(INFORMATION PROVIDED)
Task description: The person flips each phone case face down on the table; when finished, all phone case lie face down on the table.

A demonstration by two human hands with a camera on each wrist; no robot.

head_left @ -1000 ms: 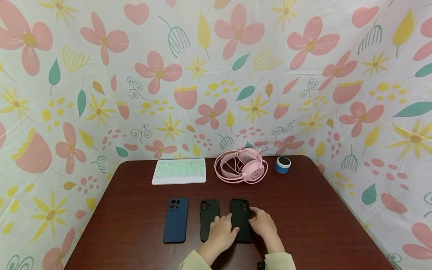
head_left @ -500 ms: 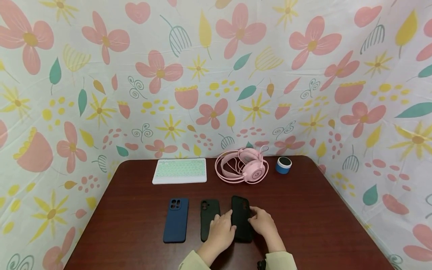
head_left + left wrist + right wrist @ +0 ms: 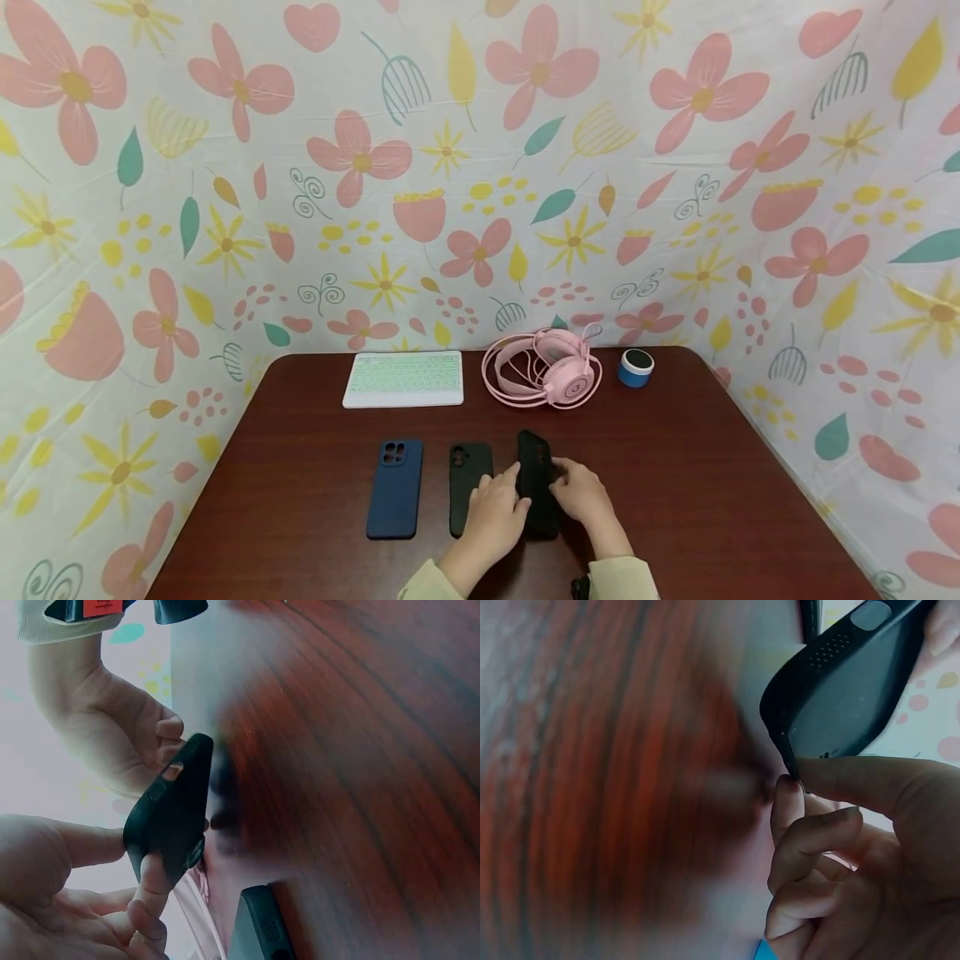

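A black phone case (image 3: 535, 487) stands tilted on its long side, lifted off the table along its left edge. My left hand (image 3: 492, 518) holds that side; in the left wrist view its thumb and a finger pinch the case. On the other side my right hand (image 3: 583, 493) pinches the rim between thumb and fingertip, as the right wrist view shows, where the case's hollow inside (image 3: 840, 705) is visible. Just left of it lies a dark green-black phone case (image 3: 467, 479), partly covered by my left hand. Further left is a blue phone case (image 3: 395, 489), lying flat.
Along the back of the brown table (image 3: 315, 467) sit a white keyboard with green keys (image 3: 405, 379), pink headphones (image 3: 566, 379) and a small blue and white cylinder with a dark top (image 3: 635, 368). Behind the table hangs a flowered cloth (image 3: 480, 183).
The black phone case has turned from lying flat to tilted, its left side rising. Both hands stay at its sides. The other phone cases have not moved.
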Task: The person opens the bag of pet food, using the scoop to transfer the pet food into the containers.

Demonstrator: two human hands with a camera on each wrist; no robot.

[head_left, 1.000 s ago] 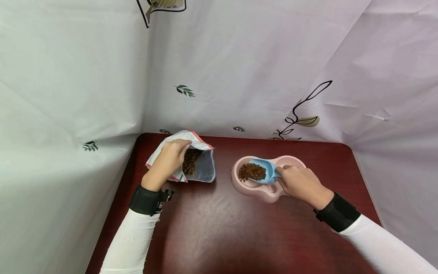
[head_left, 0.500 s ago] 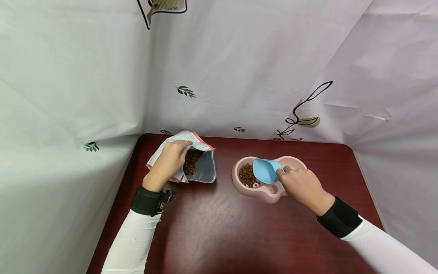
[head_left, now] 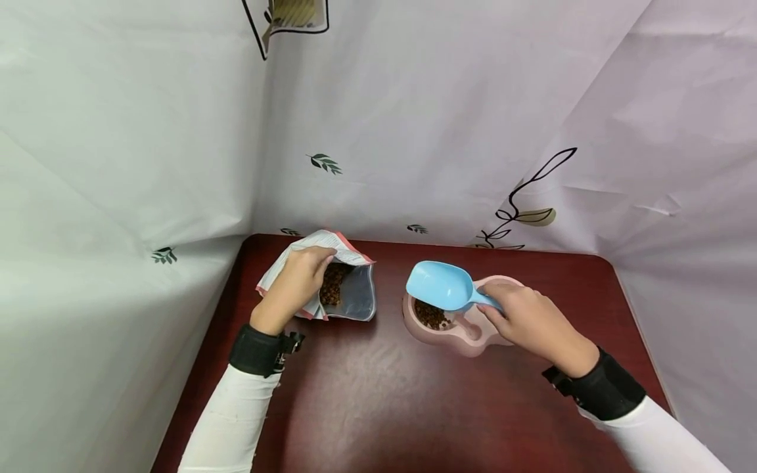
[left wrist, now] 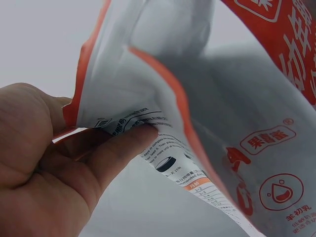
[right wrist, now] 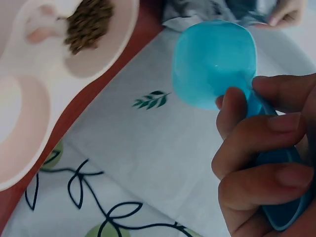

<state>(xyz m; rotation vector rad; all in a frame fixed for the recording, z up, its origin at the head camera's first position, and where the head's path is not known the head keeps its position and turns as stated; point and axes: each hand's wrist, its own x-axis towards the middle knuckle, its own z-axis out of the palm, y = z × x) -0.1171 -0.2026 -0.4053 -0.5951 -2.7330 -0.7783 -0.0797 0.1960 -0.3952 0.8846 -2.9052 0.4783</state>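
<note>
Pale leaf-printed sheeting rises behind a dark red table, whose far edge runs beyond a pink double bowl. Well to the bowl's left, the left hand pinches the upper lip of a bag between thumb and fingers, lifting it so that brown kibble shows inside. A strip of tabletop separates the bag from the bowl, and a broader stretch lies on the bowl's near side. Over the bowl's left hollow, which holds more kibble, hangs a blue scoop; no kibble shows on it. Its long axis runs crosswise, handle toward the bowl's right hollow, broad end past the left rim and pointing toward the bag's side. At the bowl's right, the right hand has its fingers curled firmly round the handle, so the scoop's head lies leftward of the grip. This hand is the nearer one to the bowl; the table's right edge lies well beyond the bowl's right hollow.
</note>
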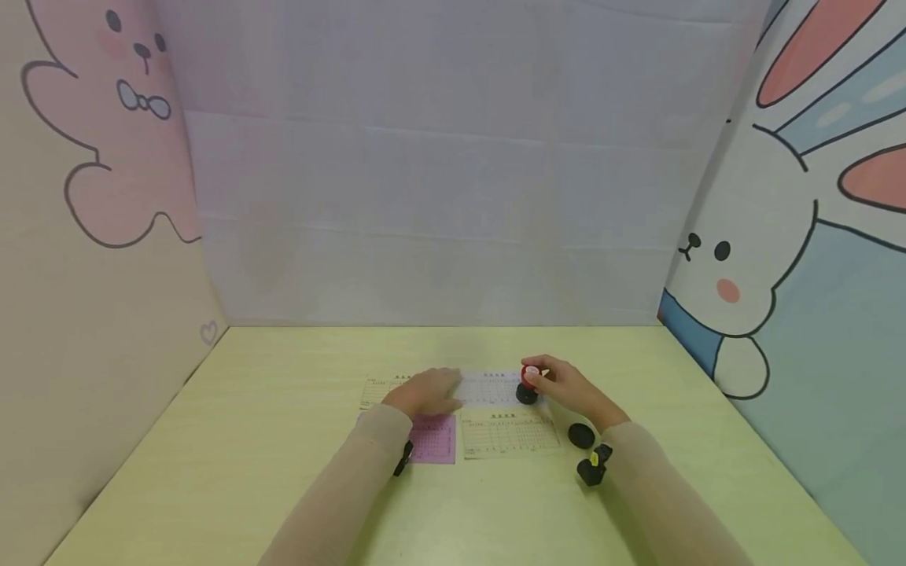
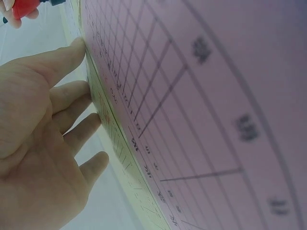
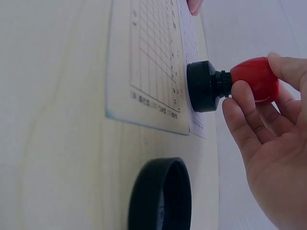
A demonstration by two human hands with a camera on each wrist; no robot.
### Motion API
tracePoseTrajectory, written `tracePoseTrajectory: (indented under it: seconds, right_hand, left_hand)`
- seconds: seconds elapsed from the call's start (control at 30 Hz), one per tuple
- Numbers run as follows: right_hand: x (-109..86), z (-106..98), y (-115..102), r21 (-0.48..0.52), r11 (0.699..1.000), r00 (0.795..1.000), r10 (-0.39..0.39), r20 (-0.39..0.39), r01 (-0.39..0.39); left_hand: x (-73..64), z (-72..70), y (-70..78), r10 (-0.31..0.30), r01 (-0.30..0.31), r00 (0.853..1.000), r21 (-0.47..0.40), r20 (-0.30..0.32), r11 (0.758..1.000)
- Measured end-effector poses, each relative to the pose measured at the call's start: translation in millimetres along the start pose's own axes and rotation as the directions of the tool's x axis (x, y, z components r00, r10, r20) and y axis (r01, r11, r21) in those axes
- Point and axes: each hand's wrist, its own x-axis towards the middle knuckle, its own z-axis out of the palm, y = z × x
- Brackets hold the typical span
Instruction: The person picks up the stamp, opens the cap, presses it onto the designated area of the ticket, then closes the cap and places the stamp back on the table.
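Note:
A stamp (image 1: 528,384) with a red knob and a round black base stands over the right end of the white form (image 1: 488,388) in the back row. My right hand (image 1: 572,390) grips its red knob between thumb and fingers; in the right wrist view the black base (image 3: 201,86) is right at the paper. Fingers extended, my left hand (image 1: 427,391) rests at the inner edges of the white form and the pale yellow form (image 1: 375,391) to its left. The left wrist view shows its fingertips (image 2: 100,160) against the paper.
In front lie a pink form (image 1: 435,442) and another pale yellow form (image 1: 510,437), side by side. A round black cap (image 1: 581,435) lies on the table (image 1: 283,472) right of them, near my right wrist. A white back wall (image 1: 439,196) and patterned side walls enclose the table.

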Motion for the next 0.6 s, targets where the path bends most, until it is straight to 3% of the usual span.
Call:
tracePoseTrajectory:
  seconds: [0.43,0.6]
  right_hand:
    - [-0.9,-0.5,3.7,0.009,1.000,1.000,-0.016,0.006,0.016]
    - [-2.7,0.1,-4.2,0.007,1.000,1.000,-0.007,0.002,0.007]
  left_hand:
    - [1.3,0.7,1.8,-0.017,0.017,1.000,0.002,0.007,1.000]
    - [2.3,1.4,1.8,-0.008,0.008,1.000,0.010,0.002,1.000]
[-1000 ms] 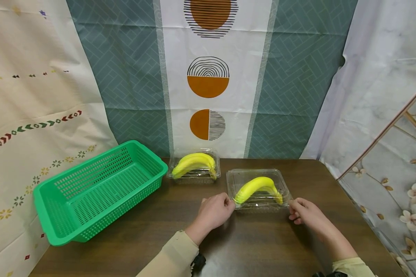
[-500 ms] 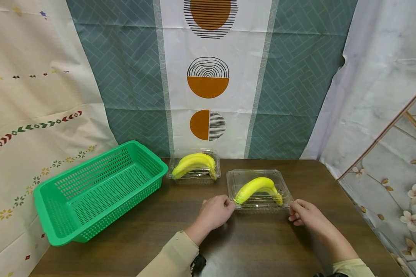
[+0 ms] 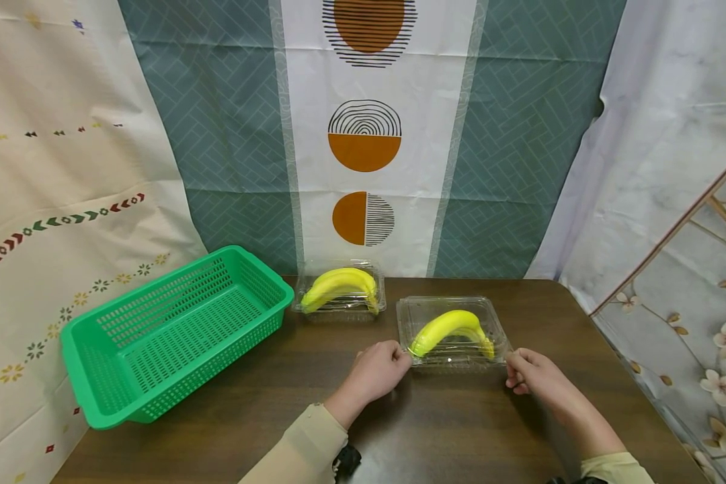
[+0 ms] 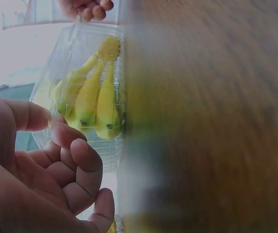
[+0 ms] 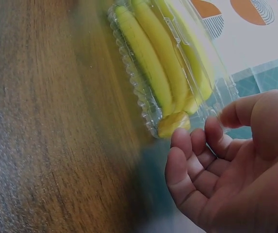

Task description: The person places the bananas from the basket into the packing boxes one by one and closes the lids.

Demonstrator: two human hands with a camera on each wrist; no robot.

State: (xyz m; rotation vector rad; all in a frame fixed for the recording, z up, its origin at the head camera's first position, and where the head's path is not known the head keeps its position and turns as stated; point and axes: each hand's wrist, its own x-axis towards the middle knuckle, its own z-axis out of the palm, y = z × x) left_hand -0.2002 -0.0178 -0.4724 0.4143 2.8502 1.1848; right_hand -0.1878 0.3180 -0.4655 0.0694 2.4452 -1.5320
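Observation:
A clear plastic clamshell container (image 3: pixel 423 306) sits on the table with a bunch of bananas (image 3: pixel 444 329) inside it. My left hand (image 3: pixel 378 368) pinches its front left corner between thumb and index finger, the other fingers curled. At the front right corner my right hand (image 3: pixel 535 376) pinches the rim the same way. In the left wrist view the bananas (image 4: pixel 88 97) show their several tips through the clear wall. The right wrist view shows the stem end near my right fingers (image 5: pixel 177 165). The lid appears to lie down over the bananas.
A second clear container (image 3: pixel 375 269) with bananas (image 3: pixel 341 286) stands at the back, left of the first. A green perforated basket (image 3: pixel 175 390) occupies the left side of the brown wooden table (image 3: pixel 266 417). Patterned cloths (image 3: pixel 230 134) hang around the back and sides.

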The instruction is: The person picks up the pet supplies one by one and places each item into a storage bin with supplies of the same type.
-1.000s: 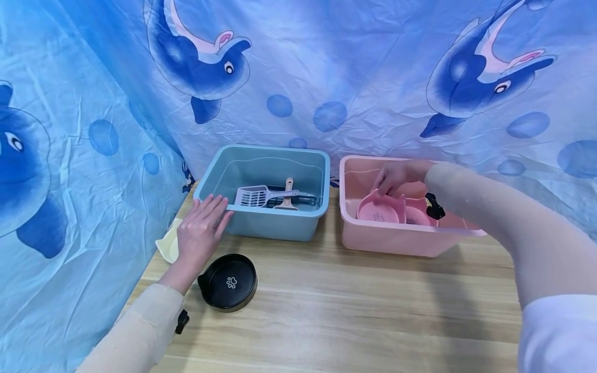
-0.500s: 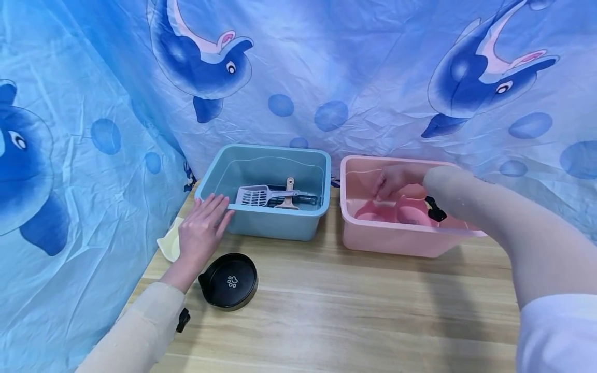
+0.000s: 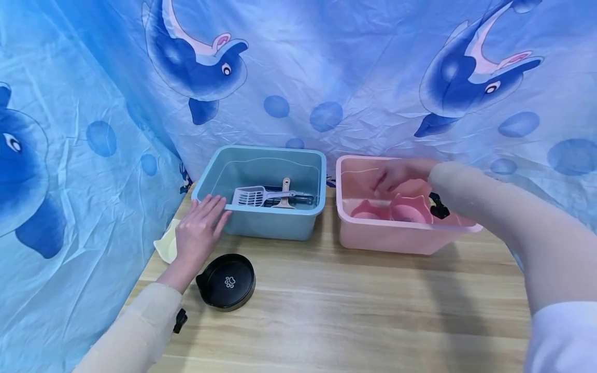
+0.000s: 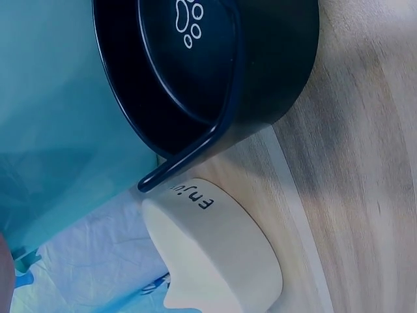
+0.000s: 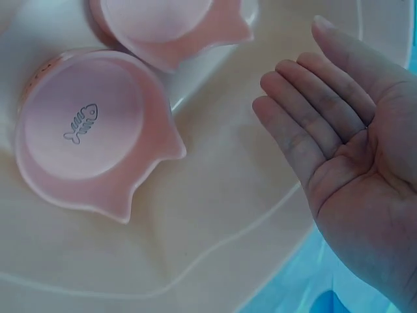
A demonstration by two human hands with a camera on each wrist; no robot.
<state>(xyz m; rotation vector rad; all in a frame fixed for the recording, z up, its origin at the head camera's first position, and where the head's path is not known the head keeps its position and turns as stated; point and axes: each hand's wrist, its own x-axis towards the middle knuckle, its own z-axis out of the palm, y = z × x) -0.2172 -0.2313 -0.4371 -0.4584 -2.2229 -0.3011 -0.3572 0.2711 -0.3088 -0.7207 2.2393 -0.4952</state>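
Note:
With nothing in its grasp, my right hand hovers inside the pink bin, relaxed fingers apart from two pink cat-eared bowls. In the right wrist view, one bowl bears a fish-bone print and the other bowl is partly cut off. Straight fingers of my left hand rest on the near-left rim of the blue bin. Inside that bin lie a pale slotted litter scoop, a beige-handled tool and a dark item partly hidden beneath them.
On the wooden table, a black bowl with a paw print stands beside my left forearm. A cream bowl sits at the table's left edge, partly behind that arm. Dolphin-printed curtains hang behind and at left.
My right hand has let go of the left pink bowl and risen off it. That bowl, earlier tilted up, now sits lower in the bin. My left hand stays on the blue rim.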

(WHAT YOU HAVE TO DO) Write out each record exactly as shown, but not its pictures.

(ANSWER TO THIS PROBLEM)
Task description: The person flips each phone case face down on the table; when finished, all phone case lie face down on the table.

A demonstration by two human hands with a camera on each wrist; no robot.

head_left @ -1000 ms: 
head_left @ -500 ms: 
head_left + left wrist + right wrist @ +0 ms: 

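A black phone case (image 3: 535, 487) stands tilted on its long side, lifted off the table along its left edge. My left hand (image 3: 492, 518) holds that side; in the left wrist view its thumb and a finger pinch the case. On the other side my right hand (image 3: 583, 493) pinches the rim between thumb and fingertip, as the right wrist view shows, where the case's hollow inside (image 3: 840, 705) is visible. Just left of it lies a dark green-black phone case (image 3: 467, 479), partly covered by my left hand. Further left is a blue phone case (image 3: 395, 489), lying flat.
Along the back of the brown table (image 3: 315, 467) sit a white keyboard with green keys (image 3: 405, 379), pink headphones (image 3: 566, 379) and a small blue and white cylinder with a dark top (image 3: 635, 368). Behind the table hangs a flowered cloth (image 3: 480, 183).
The black phone case has turned from lying flat to tilted, its left side rising. Both hands stay at its sides. The other phone cases have not moved.
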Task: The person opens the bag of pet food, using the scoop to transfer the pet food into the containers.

Demonstrator: two human hands with a camera on each wrist; no robot.

[head_left, 1.000 s ago] 
[head_left, 0.500 s ago] 
[head_left, now] 
[left wrist, now] 
[right wrist, now] 

<state>(xyz m; rotation vector rad; all in a frame fixed for the recording, z up, its origin at the head camera's first position, and where the head's path is not known the head keeps its position and turns as stated; point and axes: each hand's wrist, its own x-axis towards the middle knuckle, its own z-axis out of the palm, y = z × x) -0.1171 -0.2026 -0.4053 -0.5951 -2.7330 -0.7783 -0.0797 0.1960 -0.3952 0.8846 -2.9052 0.4783</state>
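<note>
Pale leaf-printed sheeting rises behind a dark red table, whose far edge runs beyond a pink double bowl. Well to the bowl's left, the left hand pinches the upper lip of a bag between thumb and fingers, lifting it so that brown kibble shows inside. A strip of tabletop separates the bag from the bowl, and a broader stretch lies on the bowl's near side. Over the bowl's left hollow, which holds more kibble, hangs a blue scoop; no kibble shows on it. Its long axis runs crosswise, handle toward the bowl's right hollow, broad end past the left rim and pointing toward the bag's side. At the bowl's right, the right hand has its fingers curled firmly round the handle, so the scoop's head lies leftward of the grip. This hand is the nearer one to the bowl; the table's right edge lies well beyond the bowl's right hollow.
</note>
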A demonstration by two human hands with a camera on each wrist; no robot.
### Motion API
tracePoseTrajectory, written `tracePoseTrajectory: (indented under it: seconds, right_hand, left_hand)`
- seconds: seconds elapsed from the call's start (control at 30 Hz), one per tuple
- Numbers run as follows: right_hand: x (-109..86), z (-106..98), y (-115..102), r21 (-0.48..0.52), r11 (0.699..1.000), r00 (0.795..1.000), r10 (-0.39..0.39), r20 (-0.39..0.39), r01 (-0.39..0.39); left_hand: x (-73..64), z (-72..70), y (-70..78), r10 (-0.31..0.30), r01 (-0.30..0.31), r00 (0.853..1.000), r21 (-0.47..0.40), r20 (-0.30..0.32), r11 (0.758..1.000)
- Measured end-effector poses, each relative to the pose measured at the call's start: translation in millimetres along the start pose's own axes and rotation as the directions of the tool's x axis (x, y, z components r00, r10, r20) and y axis (r01, r11, r21) in those axes
- Point and axes: each hand's wrist, its own x-axis towards the middle knuckle, its own z-axis out of the palm, y = z × x
- Brackets hold the typical span
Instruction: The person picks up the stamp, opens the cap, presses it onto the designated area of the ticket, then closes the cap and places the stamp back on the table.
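Note:
A stamp (image 1: 528,384) with a red knob and a round black base stands over the right end of the white form (image 1: 488,388) in the back row. My right hand (image 1: 572,390) grips its red knob between thumb and fingers; in the right wrist view the black base (image 3: 201,86) is right at the paper. Fingers extended, my left hand (image 1: 427,391) rests at the inner edges of the white form and the pale yellow form (image 1: 375,391) to its left. The left wrist view shows its fingertips (image 2: 100,160) against the paper.
In front lie a pink form (image 1: 435,442) and another pale yellow form (image 1: 510,437), side by side. A round black cap (image 1: 581,435) lies on the table (image 1: 283,472) right of them, near my right wrist. A white back wall (image 1: 439,196) and patterned side walls enclose the table.
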
Motion for the next 0.6 s, targets where the path bends most, until it is straight to 3% of the usual span.
Call:
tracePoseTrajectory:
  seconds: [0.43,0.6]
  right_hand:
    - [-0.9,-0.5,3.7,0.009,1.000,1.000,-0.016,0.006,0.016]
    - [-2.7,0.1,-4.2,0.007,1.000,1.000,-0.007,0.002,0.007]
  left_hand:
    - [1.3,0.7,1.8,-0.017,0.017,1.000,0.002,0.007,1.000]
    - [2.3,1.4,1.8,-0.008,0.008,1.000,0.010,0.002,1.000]
[-1000 ms] 
[-500 ms] 
[+0 ms] 
[+0 ms] 
[+0 ms] 

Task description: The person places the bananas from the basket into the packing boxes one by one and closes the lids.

Demonstrator: two human hands with a camera on each wrist; no robot.

State: (xyz m; rotation vector rad; all in a frame fixed for the recording, z up, its origin at the head camera's first position, and where the head's path is not known the head keeps its position and turns as stated; point and axes: each hand's wrist, its own x-axis towards the middle knuckle, its own z-axis out of the palm, y = z × x) left_hand -0.2002 -0.0178 -0.4724 0.4143 2.8502 1.1848; right_hand -0.1878 0.3180 -0.4655 0.0694 2.4452 -1.5320
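Observation:
A clear plastic clamshell container (image 3: pixel 423 306) sits on the table with a bunch of bananas (image 3: pixel 444 329) inside it. My left hand (image 3: pixel 378 368) pinches its front left corner between thumb and index finger, the other fingers curled. At the front right corner my right hand (image 3: pixel 535 376) pinches the rim the same way. In the left wrist view the bananas (image 4: pixel 88 97) show their several tips through the clear wall. The right wrist view shows the stem end near my right fingers (image 5: pixel 177 165). The lid appears to lie down over the bananas.
A second clear container (image 3: pixel 375 269) with bananas (image 3: pixel 341 286) stands at the back, left of the first. A green perforated basket (image 3: pixel 175 390) occupies the left side of the brown wooden table (image 3: pixel 266 417). Patterned cloths (image 3: pixel 230 134) hang around the back and sides.
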
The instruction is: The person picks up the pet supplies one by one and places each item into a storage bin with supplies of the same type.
-1.000s: 
-0.500s: 
+0.000s: 
+0.000s: 
+0.000s: 
A demonstration by two human hands with a camera on each wrist; no robot.
<state>(xyz m; rotation vector rad; all in a frame fixed for the recording, z up, its origin at the head camera's first position, and where the head's path is not known the head keeps its position and turns as stated; point and axes: each hand's wrist, its own x-axis towards the middle knuckle, its own z-axis out of the palm, y = z × x) -0.2172 -0.2313 -0.4371 -0.4584 -2.2229 -0.3011 -0.3572 0.2711 -0.3088 -0.7207 2.2393 -0.4952</state>
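Note:
With nothing in its grasp, my right hand hovers inside the pink bin, relaxed fingers apart from two pink cat-eared bowls. In the right wrist view, one bowl bears a fish-bone print and the other bowl is partly cut off. Straight fingers of my left hand rest on the near-left rim of the blue bin. Inside that bin lie a pale slotted litter scoop, a beige-handled tool and a dark item partly hidden beneath them.
On the wooden table, a black bowl with a paw print stands beside my left forearm. A cream bowl sits at the table's left edge, partly behind that arm. Dolphin-printed curtains hang behind and at left.
My right hand has let go of the left pink bowl and risen off it. That bowl, earlier tilted up, now sits lower in the bin. My left hand stays on the blue rim.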

The exercise requires nothing further.